> [Activity] Transcribe the data as written, minus images.

========================================

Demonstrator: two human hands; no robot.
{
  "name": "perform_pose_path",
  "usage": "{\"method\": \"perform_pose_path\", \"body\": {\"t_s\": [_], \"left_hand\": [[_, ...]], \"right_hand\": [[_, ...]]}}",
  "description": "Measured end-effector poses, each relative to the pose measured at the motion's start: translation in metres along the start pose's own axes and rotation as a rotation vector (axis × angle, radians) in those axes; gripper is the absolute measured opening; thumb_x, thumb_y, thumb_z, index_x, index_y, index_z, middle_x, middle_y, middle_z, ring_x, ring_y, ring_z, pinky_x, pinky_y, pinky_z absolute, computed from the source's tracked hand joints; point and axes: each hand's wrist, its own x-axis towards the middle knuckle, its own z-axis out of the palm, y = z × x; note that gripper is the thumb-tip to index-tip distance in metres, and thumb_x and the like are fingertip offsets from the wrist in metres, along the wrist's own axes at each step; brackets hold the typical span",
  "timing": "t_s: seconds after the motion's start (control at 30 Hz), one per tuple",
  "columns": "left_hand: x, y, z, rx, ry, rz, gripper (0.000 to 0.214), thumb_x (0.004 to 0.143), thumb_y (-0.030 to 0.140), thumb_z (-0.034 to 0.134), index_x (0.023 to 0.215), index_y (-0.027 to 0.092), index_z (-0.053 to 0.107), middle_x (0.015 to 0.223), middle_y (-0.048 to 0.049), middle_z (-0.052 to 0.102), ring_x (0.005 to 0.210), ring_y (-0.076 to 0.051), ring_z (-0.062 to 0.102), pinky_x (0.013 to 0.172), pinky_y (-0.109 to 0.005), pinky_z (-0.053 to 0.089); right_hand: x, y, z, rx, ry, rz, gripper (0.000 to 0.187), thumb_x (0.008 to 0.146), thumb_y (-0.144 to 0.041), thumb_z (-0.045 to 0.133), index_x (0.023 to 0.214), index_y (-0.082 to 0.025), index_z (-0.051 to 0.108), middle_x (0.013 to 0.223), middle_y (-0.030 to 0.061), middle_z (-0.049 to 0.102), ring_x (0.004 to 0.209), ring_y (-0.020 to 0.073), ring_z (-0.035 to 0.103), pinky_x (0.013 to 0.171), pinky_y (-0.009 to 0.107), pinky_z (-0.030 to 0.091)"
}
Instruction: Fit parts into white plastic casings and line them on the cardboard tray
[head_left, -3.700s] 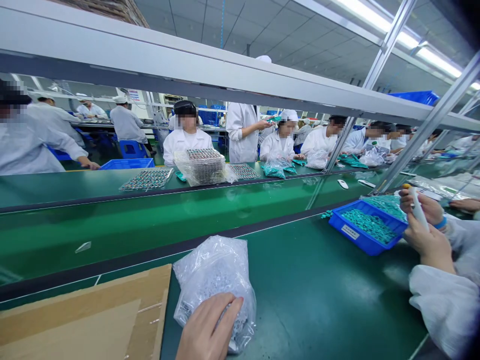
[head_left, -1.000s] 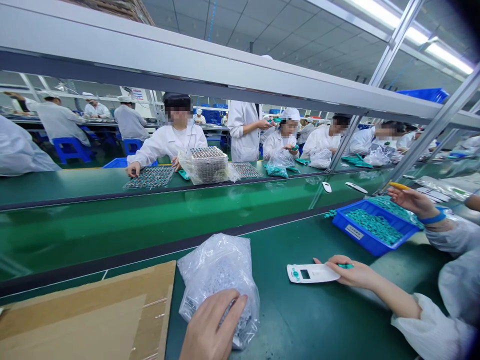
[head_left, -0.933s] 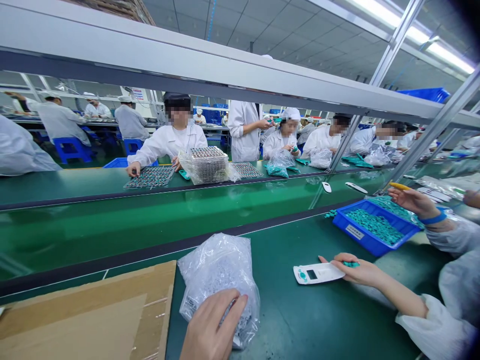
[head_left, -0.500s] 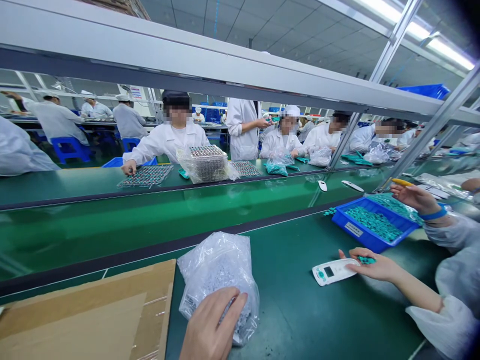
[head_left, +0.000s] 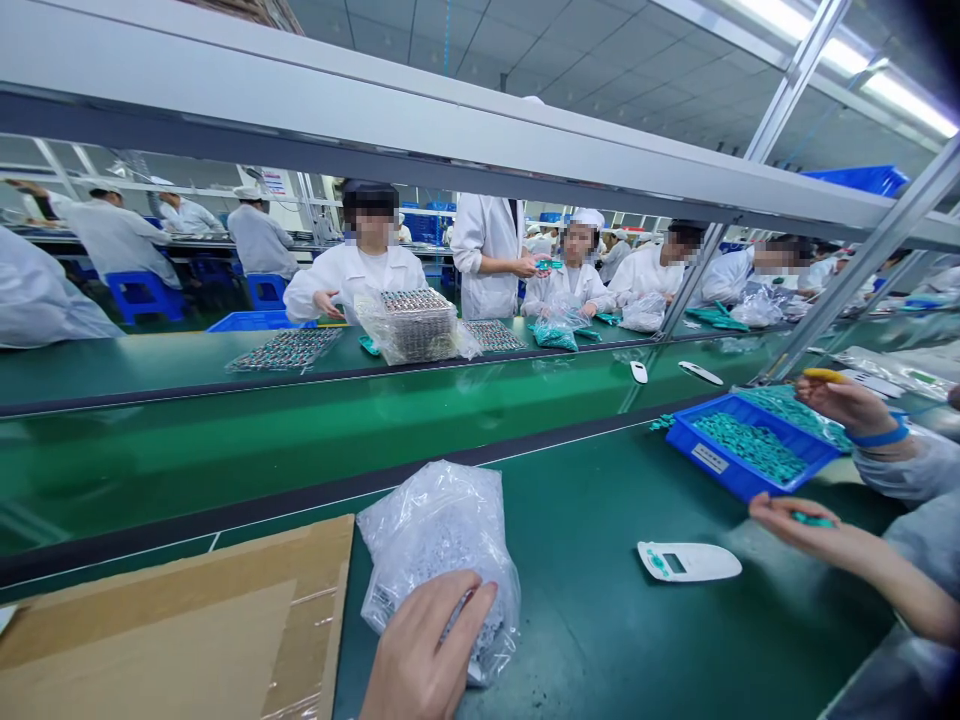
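Lying across the lower part of a clear plastic bag (head_left: 439, 560) of small grey parts at bottom centre: the left hand (head_left: 424, 650), raised from the bottom edge, fingers together and gently curved, how firmly closed on the plastic impossible to tell. Just above the bag, the dark rail (head_left: 225, 523); just left, a cardboard sheet (head_left: 172, 630). Rightward, open green bench mat (head_left: 570, 640) up to a white plastic casing (head_left: 688, 562), then a co-worker's hand (head_left: 814, 530) pinching a teal part, below a blue tray (head_left: 750, 450).
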Motion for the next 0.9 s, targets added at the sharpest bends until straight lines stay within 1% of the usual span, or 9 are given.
{"method": "perform_pose_path", "body": {"t_s": [0.1, 0.17, 0.23, 0.3, 0.4, 0.5, 0.63, 0.77, 0.9], "left_hand": [[-0.001, -0.001, 0.000, -0.001, 0.002, 0.017, 0.041, 0.092, -0.004, 0.042, 0.117, 0.015, 0.068, 0.104, -0.0106, 0.076, 0.096, -0.019, 0.073, 0.083, -0.028, 0.058], [-0.003, -0.002, 0.002, -0.002, -0.014, 0.033, 0.042, 0.091, -0.004, 0.043, 0.120, 0.015, 0.067, 0.105, -0.0112, 0.076, 0.098, -0.020, 0.073, 0.083, -0.029, 0.058], [-0.005, -0.003, 0.004, 0.000, -0.011, 0.030, 0.041, 0.092, -0.003, 0.044, 0.121, 0.015, 0.066, 0.105, -0.0111, 0.075, 0.097, -0.020, 0.073, 0.082, -0.029, 0.057], [-0.005, -0.002, 0.006, 0.006, 0.014, 0.009, 0.039, 0.093, -0.003, 0.045, 0.119, 0.016, 0.066, 0.103, -0.0104, 0.075, 0.095, -0.020, 0.073, 0.080, -0.029, 0.057], [-0.003, 0.001, 0.006, 0.004, 0.037, -0.019, 0.036, 0.095, -0.002, 0.044, 0.117, 0.017, 0.066, 0.101, -0.0100, 0.075, 0.092, -0.019, 0.073, 0.079, -0.029, 0.056], [0.001, 0.002, 0.003, -0.007, 0.033, -0.005, 0.036, 0.096, -0.002, 0.041, 0.117, 0.016, 0.066, 0.101, -0.0108, 0.075, 0.092, -0.019, 0.073, 0.078, -0.028, 0.056], [0.003, 0.000, 0.001, 0.003, 0.038, 0.033, 0.033, 0.097, 0.002, 0.042, 0.114, 0.014, 0.067, 0.098, -0.0108, 0.075, 0.089, -0.019, 0.073, 0.074, -0.027, 0.058], [0.003, 0.000, 0.003, -0.002, 0.055, 0.021, 0.033, 0.097, 0.002, 0.042, 0.113, 0.015, 0.068, 0.097, -0.0097, 0.075, 0.088, -0.018, 0.073, 0.073, -0.027, 0.058], [0.006, 0.002, 0.003, -0.011, 0.089, 0.002, 0.032, 0.098, 0.003, 0.041, 0.109, 0.015, 0.068, 0.094, -0.0088, 0.075, 0.084, -0.017, 0.073, 0.071, -0.026, 0.057]], "right_hand": [[-0.001, -0.049, -0.023, -0.043, -0.084, 0.032, 0.067, 0.106, -0.056, 0.032, 0.048, -0.023, 0.040, 0.038, -0.0097, 0.039, 0.037, 0.0031, 0.036, 0.039, 0.018, 0.033], [0.004, -0.078, -0.038, -0.085, -0.058, -0.012, 0.054, 0.107, -0.050, 0.042, 0.068, -0.019, 0.060, 0.054, -0.0054, 0.062, 0.047, 0.0068, 0.048, 0.052, 0.024, 0.049], [0.012, -0.099, -0.048, -0.134, -0.029, -0.060, 0.042, 0.106, -0.048, 0.048, 0.089, -0.015, 0.068, 0.074, -0.0015, 0.072, 0.059, 0.0110, 0.057, 0.064, 0.031, 0.055], [0.020, -0.111, -0.053, -0.186, 0.001, -0.103, 0.036, 0.104, -0.048, 0.053, 0.102, -0.016, 0.069, 0.088, 0.0017, 0.075, 0.068, 0.0147, 0.063, 0.069, 0.034, 0.058], [0.029, -0.116, -0.055, -0.257, 0.037, -0.152, 0.033, 0.103, -0.047, 0.056, 0.109, -0.017, 0.069, 0.098, 0.0040, 0.075, 0.076, 0.0166, 0.065, 0.073, 0.036, 0.059], [0.032, -0.114, -0.056, -0.315, 0.070, -0.188, 0.032, 0.105, -0.043, 0.054, 0.112, -0.015, 0.068, 0.102, 0.0043, 0.076, 0.078, 0.0165, 0.064, 0.080, 0.039, 0.058], [0.030, -0.112, -0.060, -0.379, 0.145, -0.259, 0.030, 0.104, -0.042, 0.056, 0.108, -0.015, 0.069, 0.100, 0.0031, 0.076, 0.077, 0.0165, 0.065, 0.078, 0.038, 0.058], [0.020, -0.111, -0.060, -0.431, 0.304, -0.414, 0.022, 0.102, -0.038, 0.060, 0.101, -0.018, 0.070, 0.090, 0.0011, 0.072, 0.068, 0.0133, 0.064, 0.058, 0.027, 0.058], [0.010, -0.112, -0.058, -0.466, 0.484, -0.579, 0.022, 0.104, -0.025, 0.057, 0.090, -0.016, 0.070, 0.075, -0.0047, 0.066, 0.053, 0.0057, 0.059, 0.042, 0.013, 0.043]]}}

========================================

> [Response area]
Demonstrator: two human hands; no robot.
{
  "name": "perform_pose_path",
  "usage": "{\"method\": \"perform_pose_path\", \"body\": {\"t_s\": [_], \"left_hand\": [[_, ...]], \"right_hand\": [[_, ...]]}}",
  "description": "Measured end-effector poses, each relative to the pose measured at the motion's start: translation in metres along the start pose's own axes and rotation as a rotation vector (axis × angle, radians) in those axes; gripper is the absolute measured opening; thumb_x, thumb_y, thumb_z, index_x, index_y, index_z, middle_x, middle_y, middle_z, ring_x, ring_y, ring_z, pinky_x, pinky_y, pinky_z absolute, computed from the source's tracked hand joints; point and axes: each hand's wrist, its own x-axis towards the middle knuckle, its own z-axis out of the palm, y = z × x; note that gripper is the thumb-tip to index-tip distance in metres, and thumb_x and the like are fingertip offsets from the wrist in metres, along the wrist's own axes at each step; brackets hold the typical span",
  "timing": "t_s: seconds after the motion's start (control at 30 Hz), one per tuple",
  "columns": "left_hand: x, y, z, rx, ry, rz, gripper (0.000 to 0.214), thumb_x (0.004 to 0.143), thumb_y (-0.030 to 0.140), thumb_z (-0.034 to 0.134), index_x (0.023 to 0.215), index_y (-0.027 to 0.092), index_z (-0.053 to 0.107), middle_x (0.015 to 0.223), middle_y (-0.048 to 0.049), middle_z (-0.052 to 0.102), ring_x (0.005 to 0.210), ring_y (-0.076 to 0.051), ring_z (-0.062 to 0.102), pinky_x (0.013 to 0.172), pinky_y (-0.109 to 0.005), pinky_z (-0.053 to 0.089); right_hand: x, y, z, rx, ry, rz, gripper (0.000 to 0.187), thumb_x (0.008 to 0.146), thumb_y (-0.144 to 0.041), thumb_z (-0.045 to 0.133), index_x (0.023 to 0.214), index_y (-0.082 to 0.025), index_z (-0.051 to 0.108), middle_x (0.013 to 0.223), middle_y (-0.030 to 0.061), middle_z (-0.049 to 0.102), ring_x (0.004 to 0.209), ring_y (-0.020 to 0.073), ring_z (-0.035 to 0.103), pinky_x (0.013 to 0.171), pinky_y (-0.009 to 0.107), pinky_z (-0.030 to 0.091)"
}
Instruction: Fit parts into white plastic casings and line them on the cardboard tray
[head_left, -3.700s] 
[head_left, -1.000s] 
[head_left, -0.933s] 
[head_left, -0.500s] 
[head_left, +0.000s] 
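Lying across the lower part of a clear plastic bag (head_left: 439, 560) of small grey parts at bottom centre: the left hand (head_left: 424, 650), raised from the bottom edge, fingers together and gently curved, how firmly closed on the plastic impossible to tell. Just above the bag, the dark rail (head_left: 225, 523); just left, a cardboard sheet (head_left: 172, 630). Rightward, open green bench mat (head_left: 570, 640) up to a white plastic casing (head_left: 688, 562), then a co-worker's hand (head_left: 814, 530) pinching a teal part, below a blue tray (head_left: 750, 450).
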Motion for the next 0.9 s, targets added at the sharpest bends until straight lines stay within 1% of the usual span, or 9 are given.
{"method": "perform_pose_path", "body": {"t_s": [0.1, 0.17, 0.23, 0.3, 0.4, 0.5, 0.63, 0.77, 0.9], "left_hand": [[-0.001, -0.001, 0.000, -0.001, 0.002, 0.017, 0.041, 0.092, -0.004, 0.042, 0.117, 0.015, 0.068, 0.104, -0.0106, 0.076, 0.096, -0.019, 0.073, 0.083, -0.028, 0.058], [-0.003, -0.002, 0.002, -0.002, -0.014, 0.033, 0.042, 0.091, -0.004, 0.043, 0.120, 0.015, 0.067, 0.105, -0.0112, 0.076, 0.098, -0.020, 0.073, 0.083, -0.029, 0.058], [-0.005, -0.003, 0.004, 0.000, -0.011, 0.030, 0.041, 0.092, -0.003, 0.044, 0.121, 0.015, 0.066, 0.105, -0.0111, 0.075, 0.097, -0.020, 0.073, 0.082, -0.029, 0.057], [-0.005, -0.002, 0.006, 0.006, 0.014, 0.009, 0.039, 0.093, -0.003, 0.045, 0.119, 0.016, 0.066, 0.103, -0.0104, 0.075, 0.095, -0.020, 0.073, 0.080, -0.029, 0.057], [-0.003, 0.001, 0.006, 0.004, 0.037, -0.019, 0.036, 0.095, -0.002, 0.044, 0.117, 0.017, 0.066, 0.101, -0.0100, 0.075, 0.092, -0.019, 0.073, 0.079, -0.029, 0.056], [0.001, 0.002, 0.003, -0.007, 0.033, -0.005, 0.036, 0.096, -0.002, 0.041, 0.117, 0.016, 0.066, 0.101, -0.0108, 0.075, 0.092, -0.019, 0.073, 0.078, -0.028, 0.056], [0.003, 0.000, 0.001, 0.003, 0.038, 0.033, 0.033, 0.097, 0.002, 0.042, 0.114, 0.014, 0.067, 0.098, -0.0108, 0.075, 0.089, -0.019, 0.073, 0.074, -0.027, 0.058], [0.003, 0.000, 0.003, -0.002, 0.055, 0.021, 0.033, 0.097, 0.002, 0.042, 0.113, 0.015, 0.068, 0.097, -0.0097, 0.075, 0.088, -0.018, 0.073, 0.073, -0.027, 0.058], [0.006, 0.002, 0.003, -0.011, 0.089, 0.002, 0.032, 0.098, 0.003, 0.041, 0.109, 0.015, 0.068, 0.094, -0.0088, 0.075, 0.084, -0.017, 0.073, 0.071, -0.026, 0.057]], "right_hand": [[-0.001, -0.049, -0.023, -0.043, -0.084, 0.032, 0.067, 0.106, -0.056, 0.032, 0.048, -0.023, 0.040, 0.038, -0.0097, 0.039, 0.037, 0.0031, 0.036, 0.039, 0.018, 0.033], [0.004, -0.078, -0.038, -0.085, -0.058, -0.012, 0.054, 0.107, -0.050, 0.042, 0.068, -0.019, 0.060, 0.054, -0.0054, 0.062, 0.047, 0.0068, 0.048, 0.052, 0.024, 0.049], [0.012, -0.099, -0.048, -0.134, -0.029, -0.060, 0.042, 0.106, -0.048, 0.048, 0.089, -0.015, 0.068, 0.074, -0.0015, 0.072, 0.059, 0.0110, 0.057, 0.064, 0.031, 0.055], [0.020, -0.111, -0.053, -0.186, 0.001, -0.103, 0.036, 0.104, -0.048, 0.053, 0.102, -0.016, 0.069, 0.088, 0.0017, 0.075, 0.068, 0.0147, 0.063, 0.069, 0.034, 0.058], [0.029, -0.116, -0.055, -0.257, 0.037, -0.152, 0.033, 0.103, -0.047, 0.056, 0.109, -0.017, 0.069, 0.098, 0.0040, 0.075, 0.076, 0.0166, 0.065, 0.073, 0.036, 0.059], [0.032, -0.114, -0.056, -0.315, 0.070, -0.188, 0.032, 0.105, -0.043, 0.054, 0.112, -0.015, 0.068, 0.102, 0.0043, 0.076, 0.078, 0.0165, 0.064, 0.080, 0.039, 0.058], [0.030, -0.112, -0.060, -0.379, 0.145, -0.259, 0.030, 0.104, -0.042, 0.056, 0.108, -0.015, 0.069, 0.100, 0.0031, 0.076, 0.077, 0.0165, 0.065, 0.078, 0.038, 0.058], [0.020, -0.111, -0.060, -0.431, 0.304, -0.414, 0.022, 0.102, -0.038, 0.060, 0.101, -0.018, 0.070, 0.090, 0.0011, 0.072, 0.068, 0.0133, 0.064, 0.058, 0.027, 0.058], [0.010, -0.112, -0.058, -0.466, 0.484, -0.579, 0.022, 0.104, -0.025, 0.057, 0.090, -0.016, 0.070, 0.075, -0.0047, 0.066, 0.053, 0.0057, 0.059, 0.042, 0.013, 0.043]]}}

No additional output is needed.